SKI | MAKASSAR – Dalam situasi darurat dan bencana alam, kecepatan respons medis seringkali menjadi penentu keselamatan jiwa. Menyadari pentingnya peran tersebut, Universitas Patria Artha (UPA) melalui Unit Kegiatan Mahasiswa (UKM) Medical Emergency (ME) terus konsisten mencetak relawan mahasiswa yang tangguh dan kompeten di bidang kegawatdaruratan.
Sebagai organisasi yang berfokus pada pertolongan pertama, UKM ME hadir bukan sekadar sebagai wadah kemahasiswaan, melainkan sebagai garda terdepan dalam misi kemanusiaan, khususnya di wilayah Sulawesi Selatan.

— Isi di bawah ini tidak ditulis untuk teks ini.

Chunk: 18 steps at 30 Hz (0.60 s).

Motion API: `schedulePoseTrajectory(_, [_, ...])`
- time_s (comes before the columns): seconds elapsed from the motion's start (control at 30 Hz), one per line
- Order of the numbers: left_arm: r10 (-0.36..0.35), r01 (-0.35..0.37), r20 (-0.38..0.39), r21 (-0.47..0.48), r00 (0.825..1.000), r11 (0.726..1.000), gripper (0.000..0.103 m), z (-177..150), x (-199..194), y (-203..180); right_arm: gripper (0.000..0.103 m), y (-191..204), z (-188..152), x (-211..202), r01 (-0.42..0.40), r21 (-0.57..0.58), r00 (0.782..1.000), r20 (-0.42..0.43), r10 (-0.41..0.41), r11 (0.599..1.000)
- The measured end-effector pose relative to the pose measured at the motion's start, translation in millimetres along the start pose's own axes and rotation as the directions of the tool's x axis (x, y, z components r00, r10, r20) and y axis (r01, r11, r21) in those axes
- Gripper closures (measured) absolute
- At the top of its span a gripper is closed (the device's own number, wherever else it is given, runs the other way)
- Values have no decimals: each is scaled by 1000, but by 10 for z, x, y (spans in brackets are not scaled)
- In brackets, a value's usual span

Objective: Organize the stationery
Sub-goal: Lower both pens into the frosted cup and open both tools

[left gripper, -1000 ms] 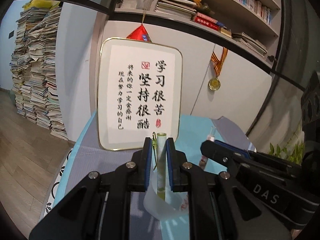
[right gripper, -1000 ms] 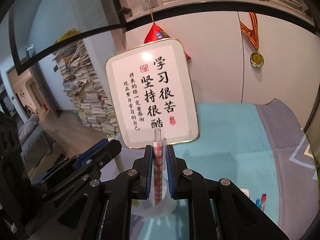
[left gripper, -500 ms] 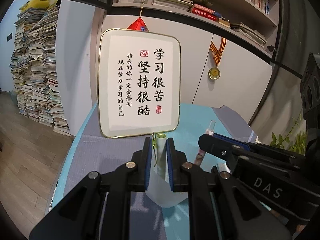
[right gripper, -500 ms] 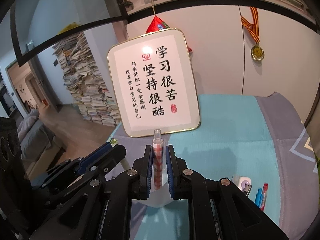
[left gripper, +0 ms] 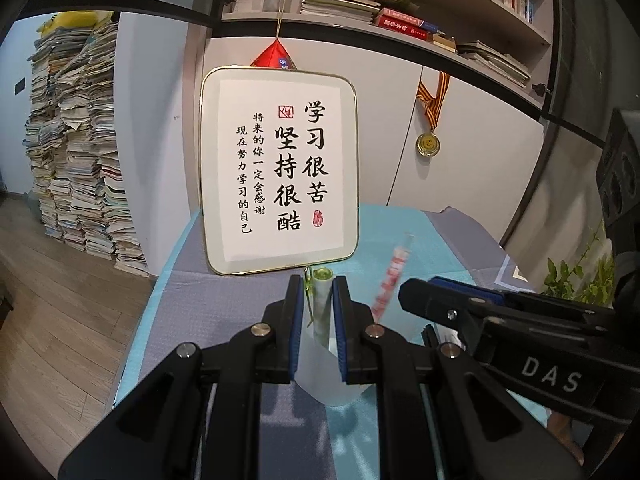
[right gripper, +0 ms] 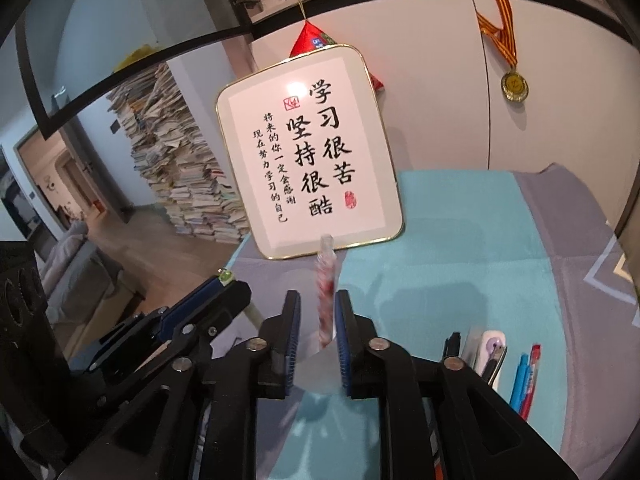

Kontribusi Nyata dan Apresiasi Pemerintah
Dedikasi UKM ME telah diakui secara luas. Pemerintah Daerah di berbagai wilayah Sulawesi Selatan memberikan apresiasi tinggi atas kontribusi aktif unit ini dalam membantu masyarakat terdampak bencana. Melalui layanan kesehatan lapangan, anggota ME terjun langsung ke lokasi terdampak untuk memberikan bantuan medis primer yang sangat dibutuhkan saat akses kesehatan formal terhambat.
Menjadi bagian dari Medical Emergency bukanlah perkara mudah. Calon anggota harus melewati proses seleksi dan pelatihan yang komprehensif selama satu tahun. Tahapan tersebut meliputi:Masa Bimbingan (Mabim), Pra Pendidikan Dasar (Pra Diklatsar) dan Pendidikan Latihan Dasar (Diklatsar) serta Sidang Kelulusan
”Setiap anggota dibekali dengan tiga pilar utama: Knowledge, Attitude, dan Skill mengenai kegawatdaruratan,” ujar Abdul Rahman, Pembina UKM ME sekaligus Direktur Wellness Patria Indonesia dan Dosen Tetap S1 Ilmu Keperawatan UPA. Selain aspek medis, ketahanan fisik juga menjadi fokus utama guna memastikan relawan siap menghadapi medan bencana yang ekstrem.
Dominasi Mahasiswa Kalimantan Utara
Menariknya, komposisi anggota UKM ME saat ini didominasi oleh mahasiswa asal Kalimantan Utara (Kaltara). Para mahasiswa ini dikenal memiliki keunggulan dalam ketahanan fisik serta pengalaman adaptasi di medan yang menantang, sebuah modal penting yang sejalan dengan tuntutan tugas di lapangan.
Merupakan unit kegiatan mahasiswa yang berdedikasi pada bidang kegawatdaruratan dan mitigasi bencana, di bawah bimbingan akademisi dan praktisi kesehatan berpengalaman untuk menciptakan dampak positif bagi masyarakat luas.